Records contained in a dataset
════════════════

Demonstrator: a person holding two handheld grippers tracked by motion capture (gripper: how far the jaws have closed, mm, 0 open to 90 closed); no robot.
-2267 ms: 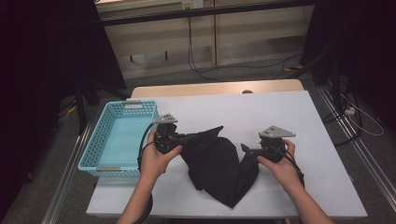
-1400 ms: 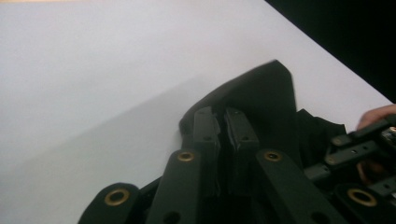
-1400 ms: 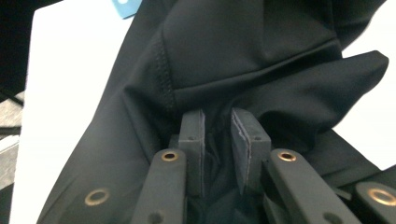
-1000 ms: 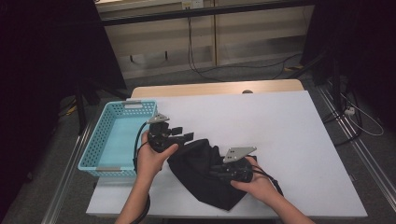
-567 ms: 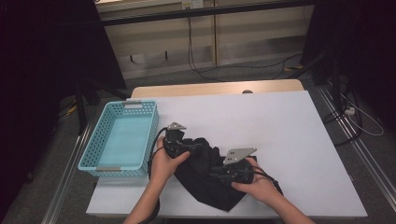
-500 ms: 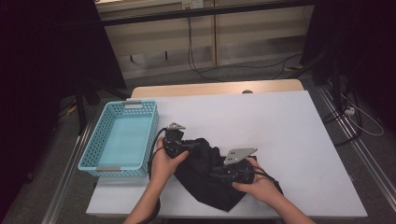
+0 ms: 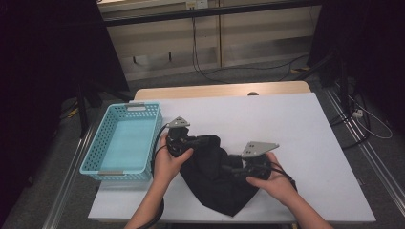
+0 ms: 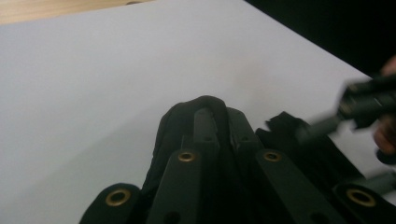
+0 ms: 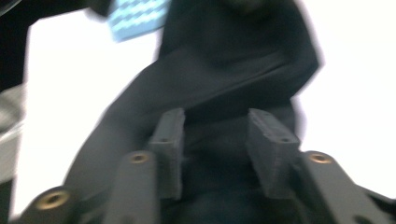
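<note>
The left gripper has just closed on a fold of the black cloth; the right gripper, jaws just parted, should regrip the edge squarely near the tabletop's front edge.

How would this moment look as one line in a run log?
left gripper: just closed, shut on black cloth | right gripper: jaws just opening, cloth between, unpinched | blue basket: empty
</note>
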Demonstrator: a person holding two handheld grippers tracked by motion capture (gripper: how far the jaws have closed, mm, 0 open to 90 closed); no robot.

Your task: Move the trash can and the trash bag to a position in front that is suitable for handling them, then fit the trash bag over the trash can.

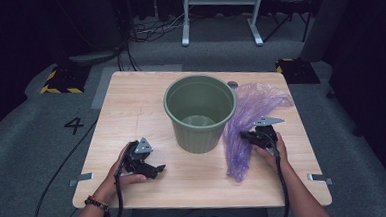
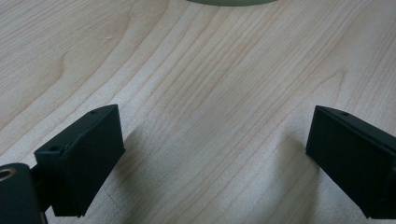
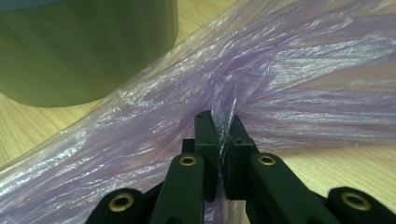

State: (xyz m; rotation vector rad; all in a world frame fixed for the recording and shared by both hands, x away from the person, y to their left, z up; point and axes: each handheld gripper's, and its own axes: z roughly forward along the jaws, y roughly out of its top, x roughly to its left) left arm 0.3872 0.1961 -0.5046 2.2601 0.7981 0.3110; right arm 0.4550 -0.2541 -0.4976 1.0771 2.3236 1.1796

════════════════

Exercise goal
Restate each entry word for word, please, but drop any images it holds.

Exercise output
Demonstrator: a person holding two handheld grippers tracked by motion capture (gripper: how far the jaws have closed, mm, 0 open to 90 closed); no robot.
-2267 ms: 
-1400 ms: 
-1400 ms: 
-1000 ms: 
-567 ms: 
-500 ms: 
+0 ms: 
+0 ms: 
+0 ms: 
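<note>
The left gripper has just closed on a fold of the black cloth; the right gripper, jaws just parted, should regrip the edge squarely near the tabletop's front edge.

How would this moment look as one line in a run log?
left gripper: just closed, shut on black cloth | right gripper: jaws just opening, cloth between, unpinched | blue basket: empty
</note>
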Demonstrator: a person holding two handheld grippers tracked by motion capture (gripper: how far the jaws have closed, mm, 0 open to 90 closed); no robot.

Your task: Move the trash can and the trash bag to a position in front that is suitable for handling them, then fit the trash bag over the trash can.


State: (xyz m; rotation vector rad; all in a world frame fixed for the recording and shared by both hands, x away from the person, y to their left, z up; point and axes: each handheld gripper's, and its own axes: z roughly forward along the jaws, y roughly out of its top, x roughly to its left) left arm 0.3872 0.1961 -0.5046 2.2601 0.7981 0.3110; right arm 0.4550 -0.2541 -0.4976 1.0771 2.3236 1.1796

There's nothing more to this exercise.